Of course, there’s also time to simply relax at your cabin, listening to the woodpeckers and other local and migratory birds, the babbling brook (depending on the season) and frogs in the creek at night. While reconnecting with nature, visitors might also catch a glimpse of other wildlife: deer walking by or squirrels scampering about the campground.
A Redwood Retreat
Farther up the coast, about 30 miles south of Monterey, Ventana Big Sur offers 15 luxurious, safari-style tent cabins for a glamping getaway amid 20 acres of redwoods near Post Creek. For those seeking a more remote, immersive experience, four of the tents require a short hike to reach (choose Canyon Glampsite at checkout).
These raised-platform, canvas tents come complete with a plush, custom-designed mattress and premium linens, electric lamps and power outlets with USB ports for charging devices, a sink with instant hot and cold water, two fire pits (one wood-burning and the other propane-fueled) with Adirondack chairs on the deck, handheld lanterns and a picnic table. Bath and hand towels are provided for use at the shared Bath House, which appears more like part of the resort than the campground with its heated floors, teak-enclosed showers and marble vanities; there are now limits on how many people may be inside at one time and the facility is cleaned more frequently for safety during the pandemic.
A three-night minimum stay is required during the summer, while at least two nights must be booked during the rest of the year. Dogs are allowed at the campground for an additional nightly fee, which includes a dog bed, water bowl and treats. As part of the property’s social distancing guidelines during COVID-19, glamping guests will not be allowed to use the resort ground amenities such as the swimming pools, fitness studios, spa or The Sur House or Glass House restaurants, but the resort fee will be waived.
Those staying in the tent cabins may order a s’mores kit, firewood bundle, bag of ice, snacks and drinks (including beer and wine) from the on-site SurStream store.
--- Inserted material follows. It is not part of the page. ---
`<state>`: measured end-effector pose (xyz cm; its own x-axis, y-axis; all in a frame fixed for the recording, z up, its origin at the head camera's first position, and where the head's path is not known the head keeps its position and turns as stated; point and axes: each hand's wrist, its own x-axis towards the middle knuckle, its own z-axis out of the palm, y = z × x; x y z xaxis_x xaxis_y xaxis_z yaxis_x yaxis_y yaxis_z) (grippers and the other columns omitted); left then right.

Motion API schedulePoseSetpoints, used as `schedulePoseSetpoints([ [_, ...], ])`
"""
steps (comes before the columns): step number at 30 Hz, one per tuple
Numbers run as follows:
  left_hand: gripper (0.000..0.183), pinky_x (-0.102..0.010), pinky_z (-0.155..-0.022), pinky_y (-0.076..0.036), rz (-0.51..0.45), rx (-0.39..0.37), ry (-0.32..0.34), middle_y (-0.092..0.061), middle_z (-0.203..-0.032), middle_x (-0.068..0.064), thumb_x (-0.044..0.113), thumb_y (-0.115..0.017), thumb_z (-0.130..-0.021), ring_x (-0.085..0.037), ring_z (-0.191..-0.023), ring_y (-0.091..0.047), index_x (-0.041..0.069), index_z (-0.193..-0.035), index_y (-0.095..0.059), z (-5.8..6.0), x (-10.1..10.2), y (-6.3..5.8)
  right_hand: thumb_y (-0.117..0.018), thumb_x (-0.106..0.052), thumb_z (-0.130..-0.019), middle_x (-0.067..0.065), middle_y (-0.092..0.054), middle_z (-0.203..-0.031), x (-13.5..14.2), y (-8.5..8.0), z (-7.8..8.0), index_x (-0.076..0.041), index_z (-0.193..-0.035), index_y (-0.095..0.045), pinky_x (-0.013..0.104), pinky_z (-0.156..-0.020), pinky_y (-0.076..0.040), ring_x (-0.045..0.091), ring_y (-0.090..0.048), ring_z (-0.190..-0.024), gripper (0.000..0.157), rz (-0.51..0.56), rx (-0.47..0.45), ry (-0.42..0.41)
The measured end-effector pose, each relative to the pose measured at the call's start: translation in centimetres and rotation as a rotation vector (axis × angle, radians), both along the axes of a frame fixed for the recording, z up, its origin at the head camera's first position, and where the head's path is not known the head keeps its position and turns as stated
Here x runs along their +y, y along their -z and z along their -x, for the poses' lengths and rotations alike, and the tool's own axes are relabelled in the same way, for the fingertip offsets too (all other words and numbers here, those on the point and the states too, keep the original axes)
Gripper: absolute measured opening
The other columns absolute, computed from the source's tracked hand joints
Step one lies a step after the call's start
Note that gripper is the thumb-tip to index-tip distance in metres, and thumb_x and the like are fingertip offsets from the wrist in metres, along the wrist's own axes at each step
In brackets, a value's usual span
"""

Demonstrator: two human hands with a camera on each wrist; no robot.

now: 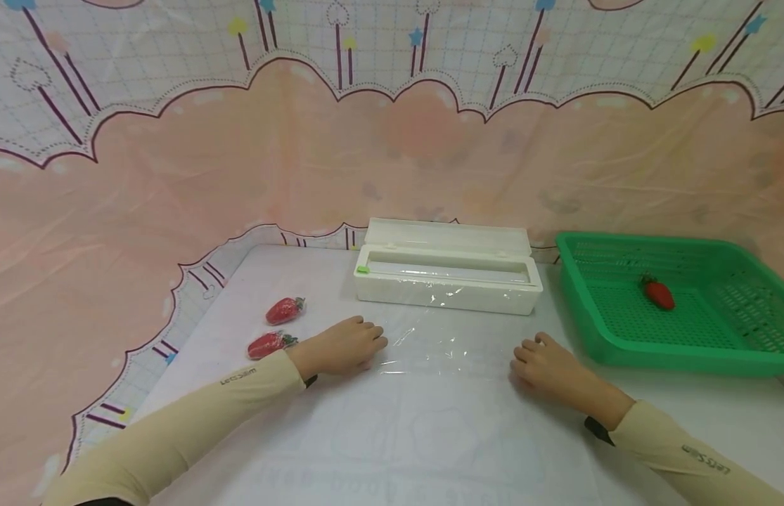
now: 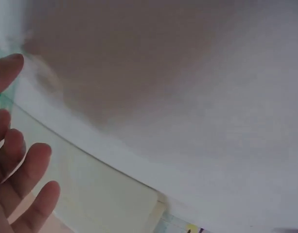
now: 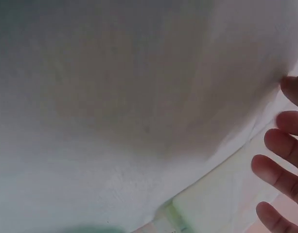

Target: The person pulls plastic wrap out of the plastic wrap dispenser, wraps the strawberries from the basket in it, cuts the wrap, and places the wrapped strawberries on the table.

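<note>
A sheet of clear plastic wrap [image 1: 439, 344] lies on the white table, stretching forward from the open white wrap dispenser [image 1: 448, 292]. At the sheet's left side is my left hand [image 1: 347, 346], its fingers loosely bent. The left wrist view shows its thumb [image 2: 7, 73] apart from the fingers. By the right side my right hand [image 1: 546, 369] is low over the table, thumb and fingers [image 3: 282, 145] apart in the right wrist view. Two wrapped strawberries, one farther back [image 1: 284, 310] and one nearer [image 1: 265, 345], lie left of my left hand.
A green plastic basket [image 1: 594, 337] stands at the right with one strawberry [image 1: 659, 294] inside. Behind the dispenser, its raised lid [image 1: 448, 235] leans near a patterned cloth backdrop [image 1: 392, 154]. A green cutter tab [image 1: 363, 270] sits at the dispenser's left end.
</note>
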<state>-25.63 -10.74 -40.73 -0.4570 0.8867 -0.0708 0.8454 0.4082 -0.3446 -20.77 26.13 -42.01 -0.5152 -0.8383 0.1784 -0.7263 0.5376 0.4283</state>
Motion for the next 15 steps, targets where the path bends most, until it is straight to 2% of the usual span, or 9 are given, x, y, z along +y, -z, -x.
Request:
schedulePoseSetpoints([
  [4, 0.029, -0.026, -0.073, -0.044, -0.039, 0.002, 0.053, -0.057, -0.095, 0.003, 0.025, -0.065, -0.086, -0.013, -0.085, -0.056, 0.018, -0.112, -0.054, -0.1, 1.0, -0.2, -0.084, -0.024, -0.061, -0.001, -0.053, -0.071, 0.4, 0.5, 0.5, -0.014, -0.082, -0.057, 0.037, -0.066, -0.045, 0.018, -0.051, -0.068, 0.036, 0.077, 0.079, -0.069],
  [6, 0.028, -0.025, -0.072, -0.043, -0.062, -0.005, 0.086, -0.058, -0.098, 0.003, 0.021, -0.062, -0.088, -0.012, -0.085, -0.055, 0.021, -0.116, -0.056, -0.3, 1.8, -0.2, -0.085, -0.024, -0.058, -0.001, -0.052, -0.071, 0.5, 0.5, 0.7, -0.015, -0.084, -0.057, 0.037, -0.066, -0.044, 0.018, -0.050, -0.068, 0.039, 0.096, 0.098, -0.092],
  [8, 0.029, -0.023, -0.071, -0.041, -0.084, 0.001, 0.122, -0.058, -0.098, 0.004, 0.017, -0.060, -0.089, -0.011, -0.084, -0.054, 0.024, -0.117, -0.058, -0.6, 2.4, -0.1, -0.085, -0.023, -0.059, -0.001, -0.052, -0.071, 0.6, 0.5, 0.7, -0.017, -0.083, -0.060, 0.038, -0.066, -0.044, 0.017, -0.050, -0.069, 0.036, 0.089, 0.075, -0.082],
  [12, 0.031, -0.022, -0.069, -0.039, -0.078, 0.075, 0.178, -0.059, -0.094, 0.005, 0.012, -0.061, -0.087, -0.011, -0.082, -0.054, 0.027, -0.114, -0.061, -0.9, 3.2, 0.4, -0.083, -0.023, -0.064, -0.003, -0.052, -0.070, 0.5, 0.1, 0.4, -0.019, -0.079, -0.062, 0.038, -0.068, -0.044, 0.016, -0.051, -0.070, 0.026, 0.045, 0.006, -0.028],
  [15, 0.032, -0.022, -0.068, -0.039, -0.048, 0.129, 0.202, -0.059, -0.092, 0.006, 0.012, -0.061, -0.086, -0.011, -0.080, -0.054, 0.028, -0.113, -0.062, -0.9, 3.4, 0.8, -0.082, -0.024, -0.065, -0.003, -0.051, -0.069, 0.4, 0.1, 0.3, -0.019, -0.078, -0.062, 0.039, -0.068, -0.045, 0.016, -0.051, -0.070, 0.024, 0.032, -0.002, -0.014],
])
Glampers also will have access to the nearby Big Sur Smokehouse eatery on Highway 1 when it reopens for the season in the coming months. Known for its tempting platters of barbecued tri-tip, St. Louis ribs, chicken, hot links and even cauliflower, the iconic red farmhouse (a historic local homestead) serves up meats smoked in-house and sides created with farm-fresh ingredients.
For activities, plenty of hiking is available in the area: The property lies between Andrew Molera and Pfeiffer Big Sur state parks. And there’s a 1.3-mile, low-intensity path that loops through the Ventana property itself, past stands of towering redwood trees. The Big Sur region has also been designated an Important Bird Area by the National Audubon Society due to its birds of prey population, so be on the lookout for condors, eagles and red-tailed hawks.
Editor’s note: Due to the ongoing COVID-19 pandemic, details may change. Please check with each property for updates before making travel arrangements.